The Internal Revenue Code allows net operating losses to be carried back three years and forward 15 years. That's allowed because it can be impossible to get the full tax break for a loss in one year, or even several.
“There’s a totally legitimate reason why the tax law allows individuals to write off their losses over a number of years," said Leonard Burman, the Tax Policy Center's director.
For a successful business, one year's losses would be erased by gains in other years without the array of deductions and depreciation allowances permitted by the Internal Revenue Service, even after the 1986 overhaul of the tax code.

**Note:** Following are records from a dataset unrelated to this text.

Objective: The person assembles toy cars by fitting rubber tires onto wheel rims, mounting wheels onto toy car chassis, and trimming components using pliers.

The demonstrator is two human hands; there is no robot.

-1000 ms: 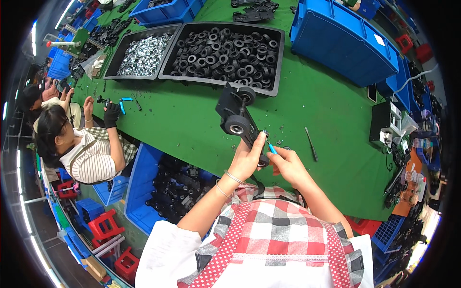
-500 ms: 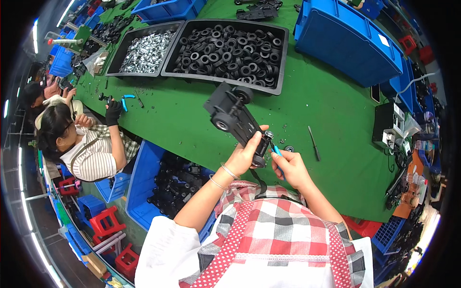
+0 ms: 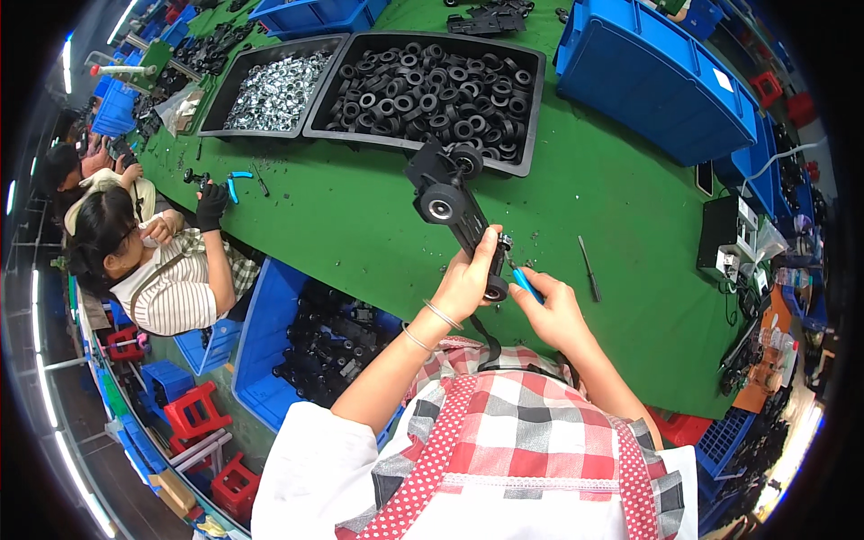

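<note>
My left hand point(image 3: 464, 284) is closed round the near end of a black toy car chassis point(image 3: 468, 220). The chassis is tilted, its far end pointing up and left toward the bins. Black tires on silver hubs show at that far end, one of them a wheel point(image 3: 439, 206) facing me; another wheel point(image 3: 495, 288) sits beside my left fingers. Blue-handled pliers point(image 3: 526, 284) are gripped in my right hand point(image 3: 554, 310). Their tip meets the small silver hub part at the near end of the chassis; exactly what they touch is too small to make out.
Ahead stand a black bin point(image 3: 315, 135) of tires and a bin point(image 3: 209, 126) of small silver parts. A thin dark rod point(image 3: 589, 268) lies on the green table point(image 3: 648, 288). At lower left is a blue crate point(image 3: 255, 360) of chassis. A co-worker point(image 3: 171, 279) sits left.
The chassis has swung a little to the right and turned more upright in my left hand. The pliers' angle has shifted, and my right hand now covers the loose wheel seen on the table before.
</note>
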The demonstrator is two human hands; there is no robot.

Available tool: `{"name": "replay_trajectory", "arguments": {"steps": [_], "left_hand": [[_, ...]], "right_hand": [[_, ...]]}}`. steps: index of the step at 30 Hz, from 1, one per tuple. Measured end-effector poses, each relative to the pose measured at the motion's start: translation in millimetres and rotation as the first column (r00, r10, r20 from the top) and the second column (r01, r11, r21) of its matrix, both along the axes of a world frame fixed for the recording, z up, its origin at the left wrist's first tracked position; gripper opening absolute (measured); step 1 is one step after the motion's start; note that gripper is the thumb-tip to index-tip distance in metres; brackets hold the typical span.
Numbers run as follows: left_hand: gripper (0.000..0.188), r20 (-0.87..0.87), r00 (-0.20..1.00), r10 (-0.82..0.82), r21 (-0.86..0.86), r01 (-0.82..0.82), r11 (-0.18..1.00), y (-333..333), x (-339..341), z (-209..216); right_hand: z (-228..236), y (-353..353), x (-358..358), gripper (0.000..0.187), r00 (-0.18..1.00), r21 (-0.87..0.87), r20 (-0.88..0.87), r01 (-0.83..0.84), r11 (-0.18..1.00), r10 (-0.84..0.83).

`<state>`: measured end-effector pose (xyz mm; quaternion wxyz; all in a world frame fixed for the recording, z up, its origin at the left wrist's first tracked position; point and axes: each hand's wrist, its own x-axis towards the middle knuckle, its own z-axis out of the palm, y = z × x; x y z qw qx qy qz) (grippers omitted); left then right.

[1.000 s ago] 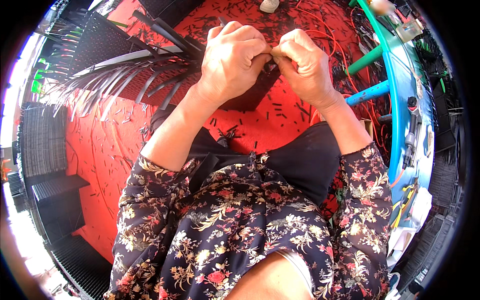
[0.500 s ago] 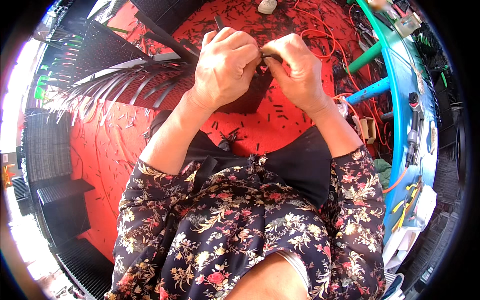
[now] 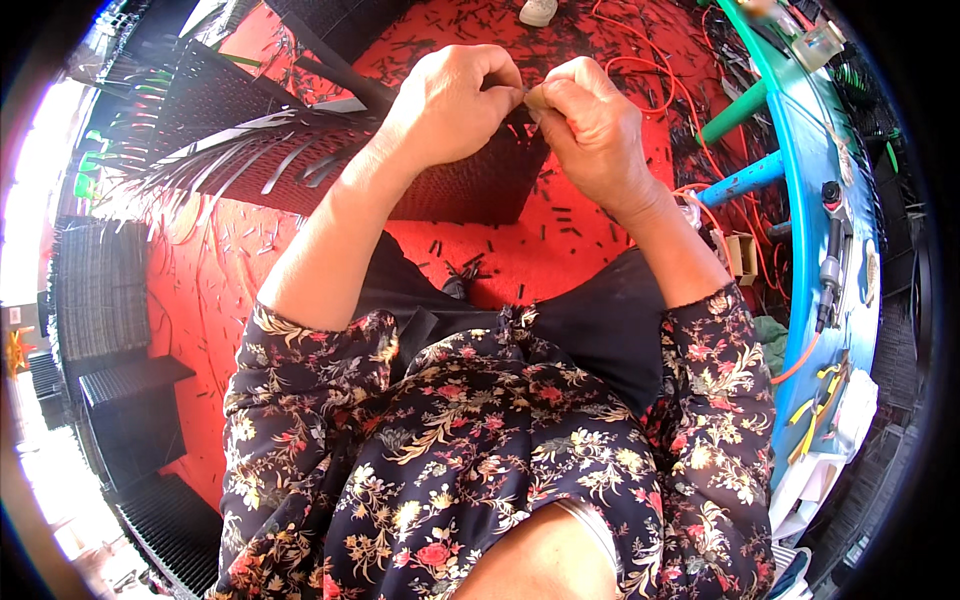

Bob McIntyre, director of the liberal group Citizens for Tax Justice, said the depreciation allowance allowed Trump to "take losses that really weren't losses," which could enable him to pay no income taxes. "Maybe this will make Congress rethink it," he said.
While Trump allies such as New Jersey Gov. Chris Christie and former New York City Mayor Rudy Giuliani claimed Sunday that Trump had a fiduciary duty to shareholders to pay as little taxes as possible, several tax experts noted the losses were claimed on his personal, not business, taxes.
"If I’m allowed a deduction and I take the deduction, it’s difficult to see that as an ethical problem,” said Daniel Shaviro, a tax professor at New York University School off Law. Even so, he said, "it's a tax-optics problem."